** To do **
The lines to reproduce from the material below are those from the one containing "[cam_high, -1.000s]" through the one containing "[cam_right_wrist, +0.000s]", both included; write them out exactly and add nothing.

** Raw data **

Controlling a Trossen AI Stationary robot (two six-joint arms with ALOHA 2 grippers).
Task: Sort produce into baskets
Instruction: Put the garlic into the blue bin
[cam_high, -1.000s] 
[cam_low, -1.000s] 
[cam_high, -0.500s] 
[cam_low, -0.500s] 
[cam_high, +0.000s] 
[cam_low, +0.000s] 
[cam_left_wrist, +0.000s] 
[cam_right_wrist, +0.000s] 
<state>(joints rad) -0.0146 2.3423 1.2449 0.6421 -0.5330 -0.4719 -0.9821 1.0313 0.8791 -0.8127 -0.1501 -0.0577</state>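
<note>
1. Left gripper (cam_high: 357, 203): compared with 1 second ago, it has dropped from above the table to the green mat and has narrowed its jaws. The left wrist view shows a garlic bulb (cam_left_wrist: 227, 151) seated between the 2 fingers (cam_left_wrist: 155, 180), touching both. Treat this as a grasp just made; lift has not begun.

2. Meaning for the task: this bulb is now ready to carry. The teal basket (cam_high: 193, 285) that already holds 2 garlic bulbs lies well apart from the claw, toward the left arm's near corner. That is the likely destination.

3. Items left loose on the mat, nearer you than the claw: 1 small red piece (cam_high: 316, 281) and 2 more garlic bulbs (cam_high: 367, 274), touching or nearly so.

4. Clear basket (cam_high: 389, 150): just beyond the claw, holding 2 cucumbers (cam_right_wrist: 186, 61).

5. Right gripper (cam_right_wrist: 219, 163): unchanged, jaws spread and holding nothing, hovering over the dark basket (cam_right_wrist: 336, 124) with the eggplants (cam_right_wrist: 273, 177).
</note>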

** Task output **
[cam_high, -1.000s] 
[cam_low, -1.000s] 
[cam_high, -0.500s] 
[cam_low, -0.500s] 
[cam_high, +0.000s] 
[cam_low, +0.000s] 
[cam_left_wrist, +0.000s] 
[cam_right_wrist, +0.000s] 

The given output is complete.